Estos procesos son apoyados por organismos como el Consejo Mundial de Viajes y Turismo, que considera a los sistemas biométricos como una tecnología que aporta seguridad y agiliza el proceso de viajar.

Otra ventaja es que el personal de aerolínea, en vez de perder tiempo controlando pasaporte por pasaporte en la puerta de embarque, puede aprovechar para ayudar a los pasajeros con dificultades de movilidad, familias con niños pequeños o calmar a los viajeros que sufren de ansiedad, consideró John Wagner, un alto cargo de la CBP.

 

 

 

 

El miedo a la tecnología biométrica
El temor al uso de esta información sensible es una de las preocupaciones de organizaciones como Fight for the Future, que lanzó un mapa interactivo que precisa qué aeropuertos usan la tecnología biométrica, y presenta un listado de las aerolíneas que todavía realizan los controles de manera manual.

“Vemos al reconocimiento facial como una tecnología de vigilancia muy peligrosa”, dijo a CNN Evan Greer, director adjunto de esta asociación.

Una de las preocupaciones de la asociación es que los aeropuertos sean los laboratorios de tecnologías que luego se apliquen en otros ámbitos.

También expresaron su temor a que refuerce la vigilancia sobre ciudadanos indocumentados o que las aerolíneas puedan vender esta información a otras compañías.

 

Freno a las falsificaciones
El representante de la gestión de fronteras puntualiza que el gobierno de EEUU no está creando nuevos puntos de control o elevando los requisitos para entrar en el país.
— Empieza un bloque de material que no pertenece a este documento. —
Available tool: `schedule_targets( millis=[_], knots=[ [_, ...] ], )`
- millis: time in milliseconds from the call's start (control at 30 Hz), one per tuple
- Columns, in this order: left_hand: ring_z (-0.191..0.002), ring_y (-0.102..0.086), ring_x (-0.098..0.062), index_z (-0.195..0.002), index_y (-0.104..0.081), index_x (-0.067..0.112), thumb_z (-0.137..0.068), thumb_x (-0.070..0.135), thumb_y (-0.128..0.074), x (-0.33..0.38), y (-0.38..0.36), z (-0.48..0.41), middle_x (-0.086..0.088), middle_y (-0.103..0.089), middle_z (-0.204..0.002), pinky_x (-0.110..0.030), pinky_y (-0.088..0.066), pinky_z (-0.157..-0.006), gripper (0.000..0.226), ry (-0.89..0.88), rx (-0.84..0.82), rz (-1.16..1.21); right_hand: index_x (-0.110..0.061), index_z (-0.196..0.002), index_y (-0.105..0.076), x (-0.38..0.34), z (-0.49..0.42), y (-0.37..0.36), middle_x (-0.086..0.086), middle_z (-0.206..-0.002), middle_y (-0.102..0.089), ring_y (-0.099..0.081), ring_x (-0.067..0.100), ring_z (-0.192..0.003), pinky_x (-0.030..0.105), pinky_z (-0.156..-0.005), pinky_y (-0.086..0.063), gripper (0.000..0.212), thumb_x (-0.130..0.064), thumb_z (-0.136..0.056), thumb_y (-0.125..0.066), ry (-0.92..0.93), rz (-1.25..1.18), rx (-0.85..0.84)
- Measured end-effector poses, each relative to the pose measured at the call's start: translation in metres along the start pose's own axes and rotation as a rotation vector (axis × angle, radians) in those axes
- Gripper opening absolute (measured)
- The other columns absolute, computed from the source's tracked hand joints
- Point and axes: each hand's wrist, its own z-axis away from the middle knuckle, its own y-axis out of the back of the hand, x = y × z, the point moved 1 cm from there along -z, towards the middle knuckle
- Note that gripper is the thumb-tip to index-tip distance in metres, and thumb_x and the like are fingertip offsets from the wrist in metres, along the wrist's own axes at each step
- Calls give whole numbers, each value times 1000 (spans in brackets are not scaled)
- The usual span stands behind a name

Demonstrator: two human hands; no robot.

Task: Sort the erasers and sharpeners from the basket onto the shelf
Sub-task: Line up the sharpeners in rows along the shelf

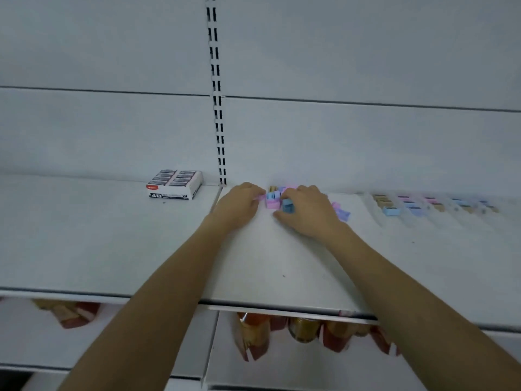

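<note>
Far left on shelf [112,249]: box of 4B erasers [174,184], set well apart from the rest, probably to keep kinds separate. Next, left hand [239,206]: grip curled at left edge of pile of pastel sharpeners [273,199], fingertips against a pink piece; pinching or only steadying, cannot tell. Then right hand [307,211]: grip pinching blue sharpener [288,206] at pile's near edge, likely to draw it out for a row. Further right: loose purple pieces [342,211] half hidden behind the hand, then sorted rows [423,204], blurred. No basket in view. Below, lower-shelf packets [253,334], cut off.
</note>
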Motion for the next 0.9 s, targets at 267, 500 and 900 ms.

“Estamos automatizando un proceso de identificación que ya estaba establecido, para que sea más rápido y sencillo para los pasajeros y las aerolíneas”, dijo.

 

 

 


Una de las ventajas, argumenta los defensores de los controles biométricos, es que hace imposible la falsificación de documentación, y frena los movimientos de potenciales terroristas o criminales buscados por la Justicia.

“El mayor problema que veo a esta tecnología es que pueda ser hackeada y se haga un uso indebido de ella”, dijo el experto en seguridad aérea Jeffrey Price.

Estas trampas al sistema se pueden realizar colocando una lámina con huellas dactilares falsas en el lector, o robando la información por medio de una conexión física o por la red de internet.

De todas maneras, este experto dice que estos problemas de seguridad no detendrá la expansión de las tecnologías biométricas.